_Your assignment_
Give back exactly the lines from the start of the listing to the line containing "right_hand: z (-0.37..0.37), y", inclusive, and nothing beyond them.
######
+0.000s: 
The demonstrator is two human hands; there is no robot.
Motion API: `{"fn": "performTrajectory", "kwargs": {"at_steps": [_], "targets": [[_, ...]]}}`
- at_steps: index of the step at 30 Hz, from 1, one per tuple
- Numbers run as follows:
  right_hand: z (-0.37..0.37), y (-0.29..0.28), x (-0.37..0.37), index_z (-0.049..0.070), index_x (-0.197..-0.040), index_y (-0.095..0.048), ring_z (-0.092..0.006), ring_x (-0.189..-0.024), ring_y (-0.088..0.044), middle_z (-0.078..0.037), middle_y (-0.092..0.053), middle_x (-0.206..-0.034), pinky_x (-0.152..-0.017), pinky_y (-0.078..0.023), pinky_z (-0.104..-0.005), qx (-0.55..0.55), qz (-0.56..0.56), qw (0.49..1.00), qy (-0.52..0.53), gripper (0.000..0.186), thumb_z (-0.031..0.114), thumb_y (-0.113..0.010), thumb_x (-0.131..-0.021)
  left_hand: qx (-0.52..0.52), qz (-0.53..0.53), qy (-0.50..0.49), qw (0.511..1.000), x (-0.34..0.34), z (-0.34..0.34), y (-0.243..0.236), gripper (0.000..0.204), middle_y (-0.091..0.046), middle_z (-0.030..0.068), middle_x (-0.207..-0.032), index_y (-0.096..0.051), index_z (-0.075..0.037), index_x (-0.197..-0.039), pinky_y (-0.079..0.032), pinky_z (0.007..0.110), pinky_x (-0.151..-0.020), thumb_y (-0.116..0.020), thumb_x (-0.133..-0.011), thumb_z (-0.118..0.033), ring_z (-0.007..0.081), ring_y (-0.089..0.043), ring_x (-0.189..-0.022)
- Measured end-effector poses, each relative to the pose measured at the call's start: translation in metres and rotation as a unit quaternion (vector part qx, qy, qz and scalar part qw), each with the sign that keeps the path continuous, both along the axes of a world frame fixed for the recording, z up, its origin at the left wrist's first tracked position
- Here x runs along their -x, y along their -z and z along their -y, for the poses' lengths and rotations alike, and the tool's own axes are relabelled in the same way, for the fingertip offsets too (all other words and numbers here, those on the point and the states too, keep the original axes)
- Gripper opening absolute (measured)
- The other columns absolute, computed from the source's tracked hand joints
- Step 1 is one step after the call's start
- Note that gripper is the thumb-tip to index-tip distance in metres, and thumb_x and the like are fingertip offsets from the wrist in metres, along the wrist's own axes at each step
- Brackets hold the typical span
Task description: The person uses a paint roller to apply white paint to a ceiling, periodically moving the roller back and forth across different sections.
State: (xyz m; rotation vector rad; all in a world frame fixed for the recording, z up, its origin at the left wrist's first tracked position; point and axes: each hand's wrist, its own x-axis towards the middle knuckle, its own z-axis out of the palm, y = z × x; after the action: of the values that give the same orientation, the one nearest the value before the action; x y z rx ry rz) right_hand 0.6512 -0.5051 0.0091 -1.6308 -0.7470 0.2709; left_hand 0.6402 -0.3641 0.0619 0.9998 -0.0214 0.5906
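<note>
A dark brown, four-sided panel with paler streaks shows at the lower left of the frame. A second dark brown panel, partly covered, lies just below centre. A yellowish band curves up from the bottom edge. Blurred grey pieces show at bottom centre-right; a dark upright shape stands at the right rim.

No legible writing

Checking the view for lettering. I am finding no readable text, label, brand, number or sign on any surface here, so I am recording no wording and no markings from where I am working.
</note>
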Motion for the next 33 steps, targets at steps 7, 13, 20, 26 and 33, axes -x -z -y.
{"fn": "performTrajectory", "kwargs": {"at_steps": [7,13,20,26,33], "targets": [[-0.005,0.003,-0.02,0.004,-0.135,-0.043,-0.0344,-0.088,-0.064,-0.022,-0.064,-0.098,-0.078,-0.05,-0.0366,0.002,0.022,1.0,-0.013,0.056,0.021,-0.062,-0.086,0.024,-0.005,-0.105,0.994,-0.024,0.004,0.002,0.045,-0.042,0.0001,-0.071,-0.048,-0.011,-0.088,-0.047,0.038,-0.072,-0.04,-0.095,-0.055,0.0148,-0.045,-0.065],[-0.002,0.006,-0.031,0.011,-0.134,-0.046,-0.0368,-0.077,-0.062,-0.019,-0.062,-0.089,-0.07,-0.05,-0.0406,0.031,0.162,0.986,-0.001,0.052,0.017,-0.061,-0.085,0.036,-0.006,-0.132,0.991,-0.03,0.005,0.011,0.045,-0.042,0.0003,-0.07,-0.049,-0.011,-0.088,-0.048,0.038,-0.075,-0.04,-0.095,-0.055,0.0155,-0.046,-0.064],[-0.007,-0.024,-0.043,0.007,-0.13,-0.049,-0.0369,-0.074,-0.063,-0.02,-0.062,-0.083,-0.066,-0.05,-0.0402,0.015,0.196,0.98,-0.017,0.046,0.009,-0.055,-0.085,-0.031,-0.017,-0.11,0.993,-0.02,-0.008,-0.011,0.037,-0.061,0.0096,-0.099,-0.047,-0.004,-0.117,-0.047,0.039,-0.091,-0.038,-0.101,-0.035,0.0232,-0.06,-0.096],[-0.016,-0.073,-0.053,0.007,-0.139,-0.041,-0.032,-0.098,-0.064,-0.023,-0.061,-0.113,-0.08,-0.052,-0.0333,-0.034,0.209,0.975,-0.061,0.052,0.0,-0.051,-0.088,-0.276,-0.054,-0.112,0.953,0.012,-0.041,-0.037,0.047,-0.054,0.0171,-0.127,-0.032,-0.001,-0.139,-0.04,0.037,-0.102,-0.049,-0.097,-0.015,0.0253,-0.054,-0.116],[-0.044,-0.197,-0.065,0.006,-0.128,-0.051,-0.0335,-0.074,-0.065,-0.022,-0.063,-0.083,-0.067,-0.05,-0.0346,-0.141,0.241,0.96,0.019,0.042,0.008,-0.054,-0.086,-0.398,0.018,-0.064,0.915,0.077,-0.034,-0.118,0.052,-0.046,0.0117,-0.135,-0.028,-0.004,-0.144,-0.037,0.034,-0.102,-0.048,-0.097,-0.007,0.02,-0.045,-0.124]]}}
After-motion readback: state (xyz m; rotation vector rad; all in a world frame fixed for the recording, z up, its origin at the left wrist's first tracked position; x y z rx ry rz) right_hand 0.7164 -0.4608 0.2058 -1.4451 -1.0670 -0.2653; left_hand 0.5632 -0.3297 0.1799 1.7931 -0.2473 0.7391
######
_Task solution_
+0.000s: 
The demonstrator is two human hands; there is no robot.
Motion API: `{"fn": "performTrajectory", "kwargs": {"at_steps": [_], "targets": [[_, ...]]}}`
- at_steps: index of the step at 30 Hz, from 1, one per tuple
- Numbers run as follows:
  right_hand: z (-0.37..0.37), y (-0.29..0.28), x (-0.37..0.37), index_z (-0.049..0.070), index_x (-0.197..-0.040), index_y (-0.095..0.048), ring_z (-0.092..0.006), ring_x (-0.189..-0.024), ring_y (-0.088..0.044), middle_z (-0.078..0.037), middle_y (-0.092..0.053), middle_x (-0.206..-0.034), pinky_x (-0.152..-0.017), pinky_y (-0.078..0.023), pinky_z (-0.104..-0.005), qx (-0.55..0.55), qz (-0.56..0.56), qw (0.49..1.00), qy (-0.52..0.53), gripper (0.000..0.186), thumb_z (-0.031..0.114), thumb_y (-0.113..0.010), thumb_x (-0.131..-0.021)

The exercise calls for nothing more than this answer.